Is this an exception?

Dr. Weeks’ Comment: How prevalent is this?

 

Physician Jailed for Taking Drug Industry Kickbacks

Pam Harrison

March 16, 2016

An Illinois-based psychiatrist has been sentenced to 9 months in federal prison and ordered to pay nearly $600,000 for accepting hundreds of thousands of dollars in pharmaceutical industry kickbacks.

Michael J. Reinstein, MD, was convicted of accepting payments from industry in the form of consulting fees, entertainment, and all-expense-paid vacations in exchange for prescribing and promoting first the brand-name version and then the generic version of the antipsychotic clozapine (multiple brands) to thousands of indigent elderly patients in Chicago-area nursing homes and hospitals.

In addition to the 9-month sentence, ordered by US District Judge Sharon Johnson Coleman, Dr Reinstein was ordered to forfeit $592,000 and perform 120 hours of community service following his release from federal prison.

Last year, the 72-year-old psychiatrist pleaded guilty to one count of violating the federal Medicare and Medicaid Anti-Kickback Statute. In the early 2000s, Dr Reinstein was the largest prescriber of clozapine to Medicaid recipients in the United States.

“Reinstein abused his position of public trust as a physician and took advantage of the faith and trust of his mentally ill patients in order to enrich himself,” Assistant US Attorney Eric S. Pruitt said in the government’s sentencing memorandum.

Sentencing Too Stiff?

As previously reported by Medscape Medical News, state authorities revoked the medical license of Dr Reinstein in August 2014, claiming that he had received illegal direct and indirect remuneration from three companies involved in the manufacture and marketing of brand-name and, later, generic clozapine.

Last year, Dr Reinstein, who is now 72 years of age and has bladder cancer and diabetes, pleaded guilty to one count of violating the federal Medicare and Medicaid Anti-Kickback Statute.

According to an earlier report, the Chicago-area psychiatrist, who had been in practice since 1973, submitted at least 50,000 claims to Medicare and Medicaid, falsely stating that the clozapine prescriptions were for the treatment of mentally ill patients at more than 30 nursing homes and long-term care facilities in the Chicago area.

Terence Campbell, Dr Reinstein’s defense attorney, argued that the loss of his medical license, together with his client’s age, absolutely guarantees that Dr Reinstein will never again work as a physician.

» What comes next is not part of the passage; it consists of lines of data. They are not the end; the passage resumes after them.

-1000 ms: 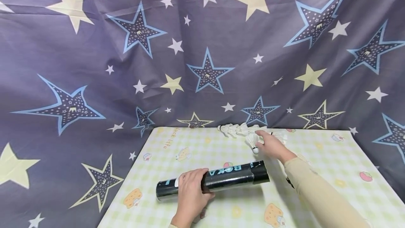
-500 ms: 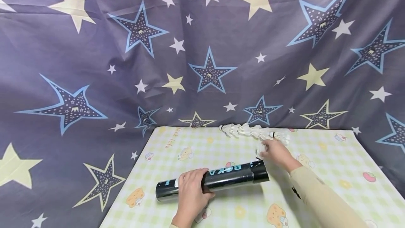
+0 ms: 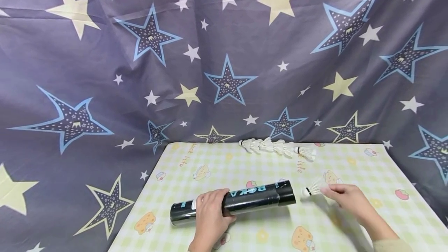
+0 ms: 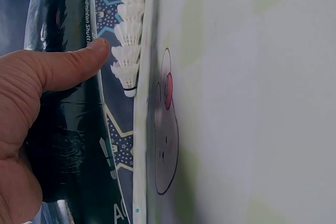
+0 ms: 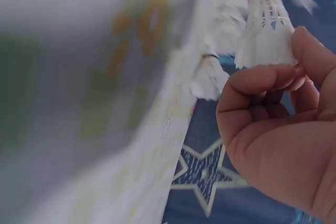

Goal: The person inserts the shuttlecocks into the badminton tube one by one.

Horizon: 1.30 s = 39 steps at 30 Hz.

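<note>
My left hand (image 3: 210, 215) grips a black shuttlecock tube (image 3: 255, 198) around its middle, thumb on the near side; the tube tilts slightly, its right end higher. In the left wrist view, the thumb presses along the tube (image 4: 73, 129). Just right of the tube's right end, my right hand (image 3: 351, 201) pinches a white shuttlecock (image 3: 314, 189) by its feathers, the cork pointing left toward that end. The right wrist view shows this shuttlecock (image 5: 266, 30) between thumb and curled fingers. The tube's opening is not visible.
A nested row of several shuttlecocks (image 3: 266, 145) lies along the table's back edge, with one separate shuttlecock (image 3: 305, 153) at its right. The table has a green checked cloth (image 3: 210, 166). A dark starry curtain (image 3: 224, 49) hangs right behind it.
My right hand has picked the shuttlecock up from in front of the row, brought it nearer and to the right, and turned its cork leftward. The left hand and tube stay nearly still.
</note>
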Available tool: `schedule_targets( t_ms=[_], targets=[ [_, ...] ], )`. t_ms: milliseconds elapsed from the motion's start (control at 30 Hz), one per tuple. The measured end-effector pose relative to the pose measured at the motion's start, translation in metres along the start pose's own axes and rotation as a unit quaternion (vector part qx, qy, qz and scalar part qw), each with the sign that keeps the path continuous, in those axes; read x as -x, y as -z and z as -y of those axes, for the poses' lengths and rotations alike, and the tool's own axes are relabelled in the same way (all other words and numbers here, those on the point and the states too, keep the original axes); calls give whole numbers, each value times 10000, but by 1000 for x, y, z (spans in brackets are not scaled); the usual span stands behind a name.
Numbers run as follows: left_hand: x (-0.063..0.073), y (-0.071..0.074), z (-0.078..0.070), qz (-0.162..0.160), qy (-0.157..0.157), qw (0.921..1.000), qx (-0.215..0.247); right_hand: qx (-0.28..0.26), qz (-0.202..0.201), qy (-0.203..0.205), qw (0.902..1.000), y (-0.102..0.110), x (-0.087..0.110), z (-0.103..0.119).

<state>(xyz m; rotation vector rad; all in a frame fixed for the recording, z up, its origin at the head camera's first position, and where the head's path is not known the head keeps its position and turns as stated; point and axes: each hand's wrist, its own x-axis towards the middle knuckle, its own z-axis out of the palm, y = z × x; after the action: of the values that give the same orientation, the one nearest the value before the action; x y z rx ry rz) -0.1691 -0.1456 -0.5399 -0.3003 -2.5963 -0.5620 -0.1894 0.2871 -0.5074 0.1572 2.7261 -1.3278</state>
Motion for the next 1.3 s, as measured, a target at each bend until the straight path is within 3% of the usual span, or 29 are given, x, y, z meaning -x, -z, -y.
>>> schedule_targets(
  t_ms=[67, 133, 300, 533, 833, 1067, 1167, 1300],
  targets=[
    [0, 0, -1, 32, -34, 10000, -40, -656, -39, -431, 9969, 1, 16, -2],
    [0, -1, -2, 74, -54, 9999, -67, -1266, -119, -603, 9900, -1, 30, -3],
    [0, -2, -8, 156, -70, 9999, -11, -2095, -398, -368, 9763, -17, 58, 3],
    [3, -2, -9, 222, -211, 9995, -45, -1941, -226, -290, 9803, -41, 70, 27],
    [4, 0, -12, 440, -308, 9985, -81, -2083, 644, -107, 9759, -64, 68, 42],
    [5, 0, -11, 389, -183, 9991, -52, -1991, 301, -235, 9792, -75, 72, 47],
    [4, 1, -11, 402, -215, 9990, -25, -2221, 690, -187, 9724, -78, 73, 46],
    [4, 0, -14, 450, -284, 9986, 28, -2669, 1340, -11, 9544, -82, 73, 45]
  ],
)
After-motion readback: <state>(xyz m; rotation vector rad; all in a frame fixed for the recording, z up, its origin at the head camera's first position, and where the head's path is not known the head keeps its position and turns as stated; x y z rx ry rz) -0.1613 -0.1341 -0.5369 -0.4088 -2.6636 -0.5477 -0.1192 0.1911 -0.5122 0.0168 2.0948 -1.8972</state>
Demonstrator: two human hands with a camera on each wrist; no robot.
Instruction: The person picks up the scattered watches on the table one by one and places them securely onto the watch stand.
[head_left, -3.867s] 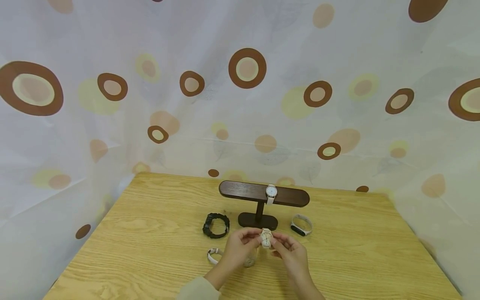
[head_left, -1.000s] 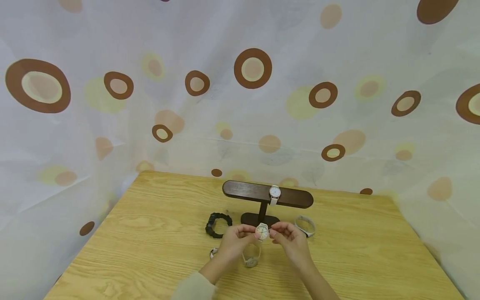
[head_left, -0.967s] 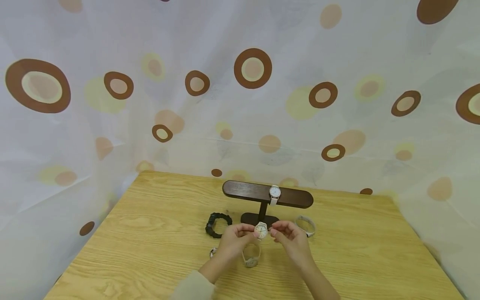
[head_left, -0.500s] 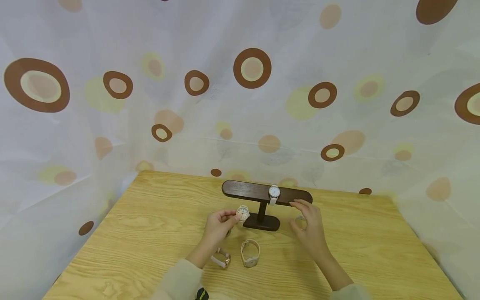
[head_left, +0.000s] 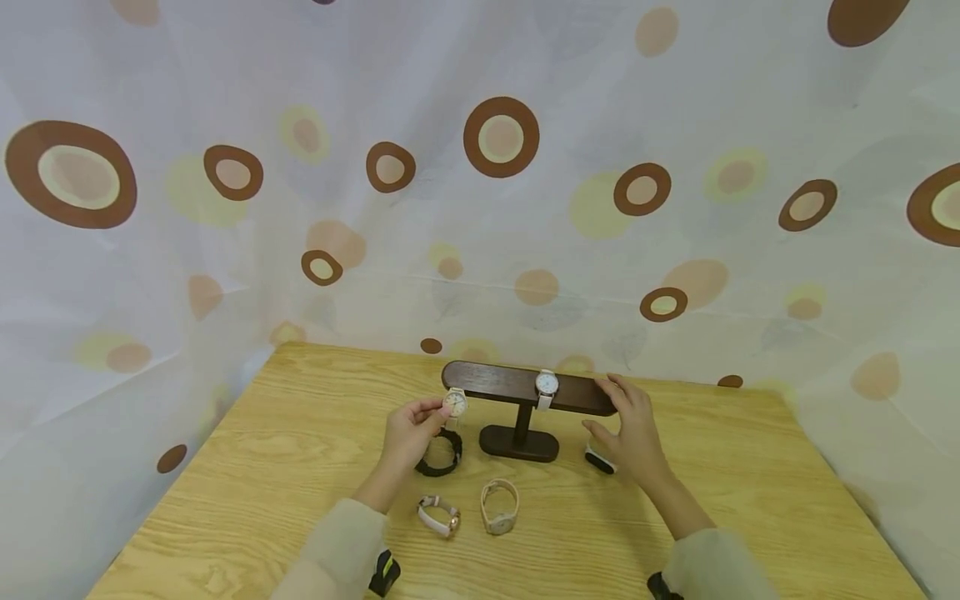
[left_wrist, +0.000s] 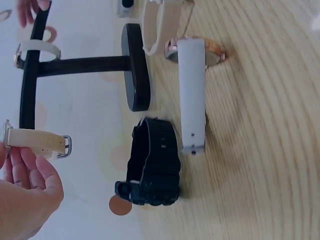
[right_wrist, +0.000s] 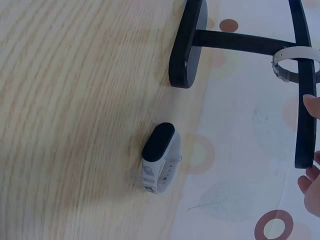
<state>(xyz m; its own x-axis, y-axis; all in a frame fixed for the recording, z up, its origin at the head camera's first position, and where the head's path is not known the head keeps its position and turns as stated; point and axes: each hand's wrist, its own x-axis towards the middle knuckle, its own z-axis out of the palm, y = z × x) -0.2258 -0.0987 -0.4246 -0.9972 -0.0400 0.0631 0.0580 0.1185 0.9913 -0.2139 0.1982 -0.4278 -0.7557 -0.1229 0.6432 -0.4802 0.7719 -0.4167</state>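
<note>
My left hand point(head_left: 408, 433) pinches a cream-strapped wristwatch point(head_left: 454, 403) at the left end of a dark wooden watch stand point(head_left: 487, 381). In the left wrist view, the cream strap point(left_wrist: 37, 139) with its metal buckle is right at the bar's end. My right hand point(head_left: 633, 433) holds the bar's right end, fingers at the top and thumb lower. A white-strapped watch point(head_left: 547, 384) sits around the bar, right of the post. Beneath the left hand lies a black watch point(left_wrist: 159, 162); near the right hand is a fitness band point(right_wrist: 160, 145) with a pale strap.
A white watch with a rose-gold case point(head_left: 438, 517) and a beige watch point(head_left: 500, 508) lie on the wooden table point(head_left: 300, 492) in front of the stand. A patterned sheet point(head_left: 480, 275) hangs behind and at the sides.
The hands have parted from above the table's middle. My left hand has carried the cream watch left and up to the bar's left end; my right hand has moved to its right end.
</note>
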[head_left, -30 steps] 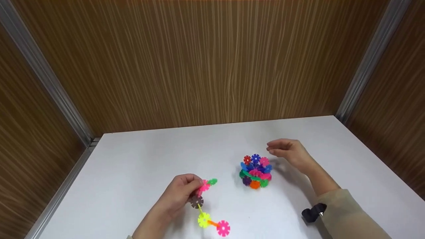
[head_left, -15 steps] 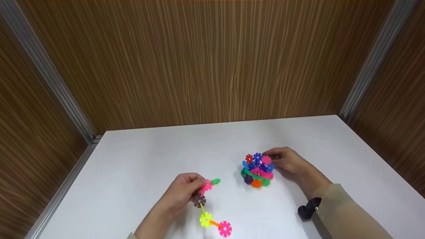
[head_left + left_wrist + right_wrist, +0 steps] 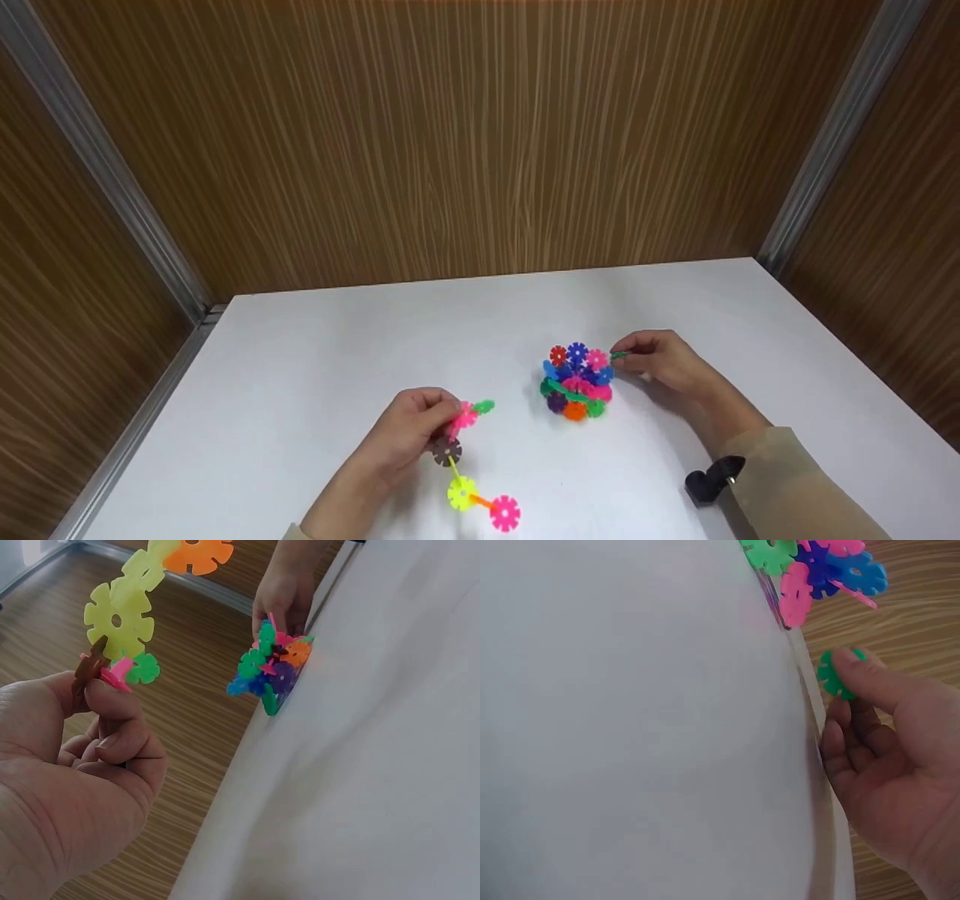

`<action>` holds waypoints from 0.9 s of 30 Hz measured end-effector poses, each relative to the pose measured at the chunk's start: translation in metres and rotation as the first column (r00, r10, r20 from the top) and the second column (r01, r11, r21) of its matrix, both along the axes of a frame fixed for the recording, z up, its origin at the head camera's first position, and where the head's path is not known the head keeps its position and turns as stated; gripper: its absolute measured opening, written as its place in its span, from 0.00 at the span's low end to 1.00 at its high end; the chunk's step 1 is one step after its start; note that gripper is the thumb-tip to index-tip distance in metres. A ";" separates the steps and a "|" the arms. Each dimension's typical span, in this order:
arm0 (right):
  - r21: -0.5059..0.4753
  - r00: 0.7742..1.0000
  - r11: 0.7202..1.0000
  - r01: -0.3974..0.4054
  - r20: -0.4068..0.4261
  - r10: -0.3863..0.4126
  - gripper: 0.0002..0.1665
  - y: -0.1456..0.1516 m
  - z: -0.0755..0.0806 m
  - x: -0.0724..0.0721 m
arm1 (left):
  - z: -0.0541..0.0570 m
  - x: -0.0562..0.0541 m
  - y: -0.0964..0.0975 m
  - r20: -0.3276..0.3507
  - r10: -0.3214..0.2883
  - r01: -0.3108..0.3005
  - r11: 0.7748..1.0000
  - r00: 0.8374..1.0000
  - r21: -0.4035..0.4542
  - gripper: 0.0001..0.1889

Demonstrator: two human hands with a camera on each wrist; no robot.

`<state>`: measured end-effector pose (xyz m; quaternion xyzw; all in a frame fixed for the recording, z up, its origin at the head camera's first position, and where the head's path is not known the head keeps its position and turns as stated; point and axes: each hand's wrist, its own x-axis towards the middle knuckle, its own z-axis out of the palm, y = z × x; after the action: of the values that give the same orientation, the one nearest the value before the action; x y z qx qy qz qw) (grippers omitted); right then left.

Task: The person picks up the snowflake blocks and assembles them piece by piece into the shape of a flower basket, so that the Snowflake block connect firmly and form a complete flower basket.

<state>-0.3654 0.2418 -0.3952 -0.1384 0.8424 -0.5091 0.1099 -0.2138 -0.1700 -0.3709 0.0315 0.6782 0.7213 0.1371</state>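
My left hand (image 3: 411,429) pinches a chain of linked snowflake discs. Above the fingers are a pink disc (image 3: 466,415) and a green one (image 3: 484,406); below hang a brown disc (image 3: 448,451), a yellow disc (image 3: 462,493) and, past an orange piece, a pink end disc (image 3: 505,513). Between thumb and fingers of my right hand (image 3: 664,360) is a single green snowflake disc (image 3: 832,675). Just left of that hand stands a rounded cluster of joined snowflake discs (image 3: 576,385) in many colours; in the right wrist view the green disc is apart from it.
All this is over a white table (image 3: 360,337), with a wood-grain panel (image 3: 480,150) behind it and others at the sides. A black object (image 3: 712,480) sits at the right sleeve's cuff.
My right hand has come down to the back right of the cluster, then drawn slightly away with a green disc in its fingers. The left hand and its chain stay nearly still.
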 end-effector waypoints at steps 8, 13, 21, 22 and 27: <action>-0.111 1.000 0.994 0.010 -0.027 -0.013 0.22 0.012 0.031 0.022 | 0.002 -0.001 0.002 -0.009 -0.009 0.009 1.000 1.000 0.000 0.10; -0.230 0.994 0.968 -0.101 -0.071 0.087 0.22 -0.018 0.054 0.048 | 0.003 -0.001 0.002 -0.025 -0.028 0.028 0.999 0.999 0.027 0.09; -0.264 0.953 0.917 -0.300 -0.031 0.302 0.22 -0.102 0.056 0.094 | 0.004 0.001 0.000 -0.022 -0.035 0.036 0.999 0.999 0.015 0.09; -0.271 0.948 0.910 -0.313 -0.027 0.318 0.22 -0.110 0.054 0.097 | 0.004 0.001 0.001 -0.017 -0.034 0.034 0.999 0.999 0.011 0.10; -0.302 0.937 0.891 -0.338 -0.024 0.347 0.21 -0.131 0.042 0.104 | 0.005 0.001 0.002 -0.002 -0.032 0.032 0.999 0.999 -0.008 0.11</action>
<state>-0.2610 0.1105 -0.3536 -0.2920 0.7154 -0.6061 0.1884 -0.2129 -0.1685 -0.3661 0.0426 0.6806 0.7163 0.1480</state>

“Dr Reinstein’s conduct involved in this case ended more than 5 years ago, in November 2009, when he stopped accepting speaking contracts and other remuneration,” Campbell wrote in a position paper on Dr Reinstein’s sentencing.

During the next 5 or so years, Dr Reinstein continued to practice medicine and to prescribe clozapine, mainly for patients with treatment-resistant mental illness, Campbell continued. The US Food and Drug Administration long ago approved clozapine for treatment-resistant forms of schizophrenia.

“Dr Reinstein is truly remorseful for his misconduct and the effect it already has had on his family, especially his wife and his former patients,” said Campbell. “We can confidently state ”” and the Court can confidently find ”” that Reinstein poses no risk of reoffending in any manner.”

Campbell argued that rather than send a first-time offender with no history of illegal drug abuse to prison, Dr Reinstein should, at worst, be sentenced to home or community confinement, where he could continue his volunteer work and care for his wife, who also is undergoing treatment for cancer.

Medscape Medical News contacted Campbell for further comment, but the calls were not returned.

Largest Clozapine Prescriber

Pruitt noted that until 2003, Dr Reinstein almost exclusively prescribed Clozaril, a branded version of clozapine, although the patent on the drug expired in 1997.

By 2003, Dr Reinstein was among the largest prescribers of Clozaril in the United States, and more than 1000 of his patients in and around Chicago were receiving the drug.

Dr Reinstein did eventually switch patients to a less expensive generic version of the drug, but only after IVAX Pharmaceuticals LLC and Teva Pharmaceuticals USA Inc agreed to pay him consulting fees and finance a clozapine research study carried out by an affiliated entity with a paid assistant specified by the psychiatrist.

In March 2014, TEVA and IVAX paid the United States federal government and the state of Illinois more than $27.6 million to settle state and federal allegations that they induced Dr Reinstein to prescribe the drug.

Prosecuting attorney Pruitt originally asked the court to sentence the defendant to 18 months in prison.

However, as defense lawyer Campbell pointed out, Dr Reinstein fully cooperated with the government in its ongoing investigation into healthcare practices in the Chicago area.

In recognition of this cooperation, Dr Reinstein’s sentence was reduced to 9 months in a federal prison.